### PROBLEM STATEMENT
The listing that follows is to be output in full and without change.

>>>>>

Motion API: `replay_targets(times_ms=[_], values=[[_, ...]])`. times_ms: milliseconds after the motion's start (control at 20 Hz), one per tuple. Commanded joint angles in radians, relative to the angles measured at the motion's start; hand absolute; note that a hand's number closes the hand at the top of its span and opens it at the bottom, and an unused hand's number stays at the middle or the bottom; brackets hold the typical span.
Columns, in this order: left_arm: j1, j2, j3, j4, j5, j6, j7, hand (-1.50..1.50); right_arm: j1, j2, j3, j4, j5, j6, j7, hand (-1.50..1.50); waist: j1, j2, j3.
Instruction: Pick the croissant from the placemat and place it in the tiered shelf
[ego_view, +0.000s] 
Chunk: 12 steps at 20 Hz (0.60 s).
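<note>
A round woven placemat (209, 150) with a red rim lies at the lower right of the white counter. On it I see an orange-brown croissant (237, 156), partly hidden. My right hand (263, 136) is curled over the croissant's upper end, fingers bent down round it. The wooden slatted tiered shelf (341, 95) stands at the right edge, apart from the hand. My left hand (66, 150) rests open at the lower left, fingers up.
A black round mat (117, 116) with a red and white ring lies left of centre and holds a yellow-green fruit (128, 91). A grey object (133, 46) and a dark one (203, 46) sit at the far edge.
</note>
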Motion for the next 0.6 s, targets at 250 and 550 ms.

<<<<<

### COMPLETED TASK
Motion API: `replay_targets(times_ms=[_], values=[[_, ...]])`. times_ms: milliseconds after the motion's start (control at 20 Hz), one per tuple. Commanded joint angles in radians, relative to the angles measured at the motion's start; hand absolute; note that a hand's number closes the hand at the top of its span and opens it at the bottom, and an unused hand's number stays at the middle or the bottom; brackets hold the typical span.
Columns, in this order: left_arm: j1, j2, j3, j4, j5, j6, j7, hand (-1.50..1.50); right_arm: j1, j2, j3, j4, j5, j6, j7, hand (-1.50..1.50); waist: j1, j2, j3.
Instruction: Pick the croissant from the placemat and place it in the tiered shelf
[ego_view, +0.000s] 
Chunk: 12 steps at 20 Hz (0.60 s).
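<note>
A round woven placemat (209, 150) with a red rim lies at the lower right of the white counter. On it I see an orange-brown croissant (237, 156), partly hidden. My right hand (263, 136) is curled over the croissant's upper end, fingers bent down round it. The wooden slatted tiered shelf (341, 95) stands at the right edge, apart from the hand. My left hand (66, 150) rests open at the lower left, fingers up.
A black round mat (117, 116) with a red and white ring lies left of centre and holds a yellow-green fruit (128, 91). A grey object (133, 46) and a dark one (203, 46) sit at the far edge.
</note>
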Motion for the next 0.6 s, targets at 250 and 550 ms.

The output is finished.